Required action ->
Only certain lines below are wanted: those starting at the line containing "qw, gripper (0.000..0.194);" and ending at the line containing "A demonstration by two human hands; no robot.", both included, each retyped exactly.

The data Start Marker

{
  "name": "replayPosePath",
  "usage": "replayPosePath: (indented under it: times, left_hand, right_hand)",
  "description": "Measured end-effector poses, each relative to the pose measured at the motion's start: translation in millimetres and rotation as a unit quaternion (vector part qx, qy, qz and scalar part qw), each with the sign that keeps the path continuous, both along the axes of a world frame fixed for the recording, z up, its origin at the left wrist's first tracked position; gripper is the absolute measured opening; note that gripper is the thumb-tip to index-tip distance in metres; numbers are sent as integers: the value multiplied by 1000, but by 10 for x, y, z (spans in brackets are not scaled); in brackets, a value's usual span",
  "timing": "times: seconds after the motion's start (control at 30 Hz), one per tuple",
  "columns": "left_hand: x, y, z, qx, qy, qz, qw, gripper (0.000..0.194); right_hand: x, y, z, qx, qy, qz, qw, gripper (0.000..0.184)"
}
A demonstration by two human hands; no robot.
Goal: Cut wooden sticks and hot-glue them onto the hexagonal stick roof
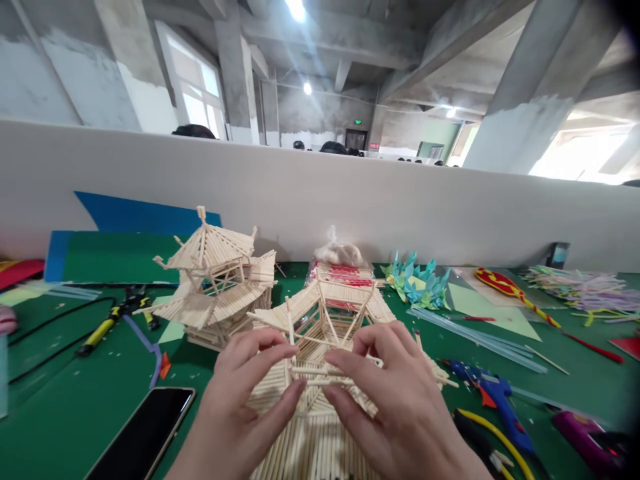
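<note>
A pale wooden-stick pavilion model (325,313) stands on the green table (60,427) right in front of me. My left hand (245,400) rests on its near left roof slope, thumb and fingers pinched around thin sticks at the open frame. My right hand (395,393) mirrors it on the right side, fingertips closed on a horizontal stick (320,381) in the middle. A second, finished stick pavilion (215,280) stands behind and to the left, untouched.
A black phone (145,433) lies at the near left. Yellow-handled pliers (115,317) and cables lie further left. A blue glue gun (495,397), straws, paper scraps and teal paper flowers (417,280) lie on the right. A white partition (350,193) closes the back.
</note>
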State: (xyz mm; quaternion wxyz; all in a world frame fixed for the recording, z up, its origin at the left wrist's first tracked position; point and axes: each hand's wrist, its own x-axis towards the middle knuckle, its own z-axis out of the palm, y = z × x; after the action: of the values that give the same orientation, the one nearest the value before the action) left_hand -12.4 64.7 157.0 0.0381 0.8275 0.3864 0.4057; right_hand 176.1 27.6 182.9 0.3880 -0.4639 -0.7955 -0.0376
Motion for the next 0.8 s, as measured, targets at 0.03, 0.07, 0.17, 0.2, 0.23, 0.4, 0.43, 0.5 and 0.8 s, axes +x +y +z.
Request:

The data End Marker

The completed task ->
  "columns": "left_hand: x, y, z, qx, qy, qz, qw, gripper (0.000..0.194); right_hand: x, y, z, qx, qy, qz, qw, gripper (0.000..0.184)"
}
A demonstration by two human hands; no robot.

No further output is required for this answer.